### EXERCISE DESCRIPTION:
Write the listing out again exactly as it stands, with no images.

### SOURCE DATA:
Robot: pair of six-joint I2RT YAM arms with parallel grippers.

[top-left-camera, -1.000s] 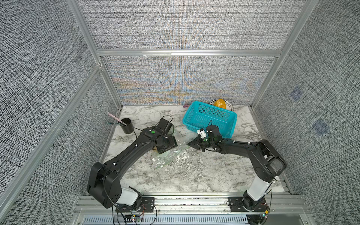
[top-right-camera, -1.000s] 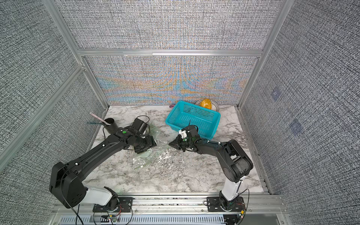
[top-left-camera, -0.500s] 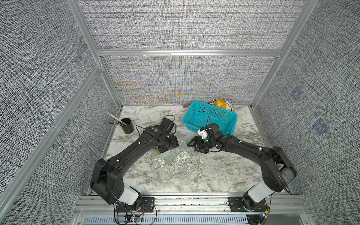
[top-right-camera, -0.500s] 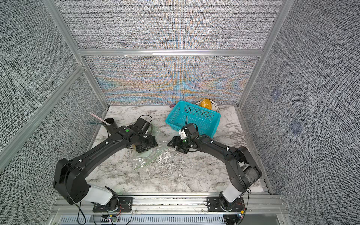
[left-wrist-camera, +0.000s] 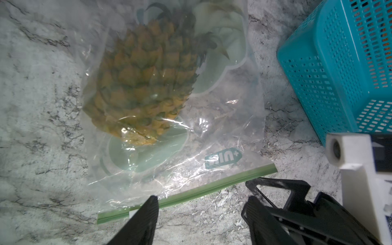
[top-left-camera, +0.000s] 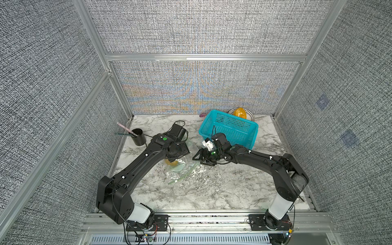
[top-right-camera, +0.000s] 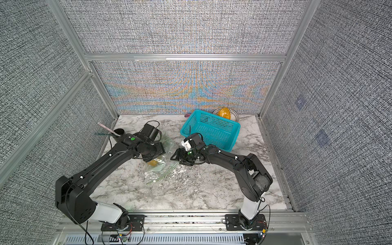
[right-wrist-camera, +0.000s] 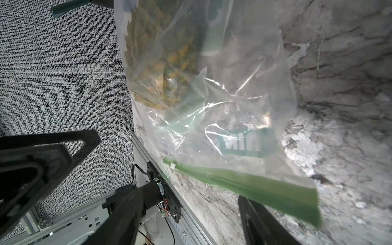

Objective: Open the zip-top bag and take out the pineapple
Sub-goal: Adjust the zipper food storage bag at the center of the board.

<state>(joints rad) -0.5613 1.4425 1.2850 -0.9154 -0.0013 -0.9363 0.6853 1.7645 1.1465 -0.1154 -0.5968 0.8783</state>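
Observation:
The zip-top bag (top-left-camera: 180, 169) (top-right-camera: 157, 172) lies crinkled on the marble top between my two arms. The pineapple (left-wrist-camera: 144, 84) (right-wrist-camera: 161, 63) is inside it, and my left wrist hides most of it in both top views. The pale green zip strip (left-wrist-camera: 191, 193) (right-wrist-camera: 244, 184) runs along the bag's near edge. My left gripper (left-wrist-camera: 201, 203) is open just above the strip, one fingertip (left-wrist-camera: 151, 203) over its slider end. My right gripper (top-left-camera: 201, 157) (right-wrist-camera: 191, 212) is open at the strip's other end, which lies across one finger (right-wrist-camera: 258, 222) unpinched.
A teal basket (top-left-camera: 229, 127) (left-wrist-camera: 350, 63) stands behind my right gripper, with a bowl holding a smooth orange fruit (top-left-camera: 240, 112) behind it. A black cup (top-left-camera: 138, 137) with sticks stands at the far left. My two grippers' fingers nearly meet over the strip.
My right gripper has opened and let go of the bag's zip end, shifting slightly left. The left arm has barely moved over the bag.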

### SOLUTION FOR THIS PROBLEM:
Robot: pair of six-joint I2RT YAM arms with parallel grippers.

[top-left-camera, -1.000s] 
[top-right-camera, -1.000s] 
[top-left-camera, -0.500s] 
[top-right-camera, -0.500s] 
[left-wrist-camera, +0.000s] 
[top-left-camera, +0.000s] 
[top-right-camera, +0.000s] 
[right-wrist-camera, +0.000s] 

Objective: Open the zip-top bag and take out the pineapple
Sub-goal: Adjust the zipper food storage bag at the center of the board.

<state>(joints rad) -0.5613 1.4425 1.2850 -0.9154 -0.0013 -0.9363 0.6853 1.7645 1.1465 -0.1154 -0.5968 0.8783</state>
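Observation:
The zip-top bag (top-left-camera: 180, 169) (top-right-camera: 157, 172) lies crinkled on the marble top between my two arms. The pineapple (left-wrist-camera: 144, 84) (right-wrist-camera: 161, 63) is inside it, and my left wrist hides most of it in both top views. The pale green zip strip (left-wrist-camera: 191, 193) (right-wrist-camera: 244, 184) runs along the bag's near edge. My left gripper (left-wrist-camera: 201, 203) is open just above the strip, one fingertip (left-wrist-camera: 151, 203) over its slider end. My right gripper (top-left-camera: 201, 157) (right-wrist-camera: 191, 212) is open at the strip's other end, which lies across one finger (right-wrist-camera: 258, 222) unpinched.
A teal basket (top-left-camera: 229, 127) (left-wrist-camera: 350, 63) stands behind my right gripper, with a bowl holding a smooth orange fruit (top-left-camera: 240, 112) behind it. A black cup (top-left-camera: 138, 137) with sticks stands at the far left. My two grippers' fingers nearly meet over the strip.
My right gripper has opened and let go of the bag's zip end, shifting slightly left. The left arm has barely moved over the bag.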

No more work is needed for this exercise.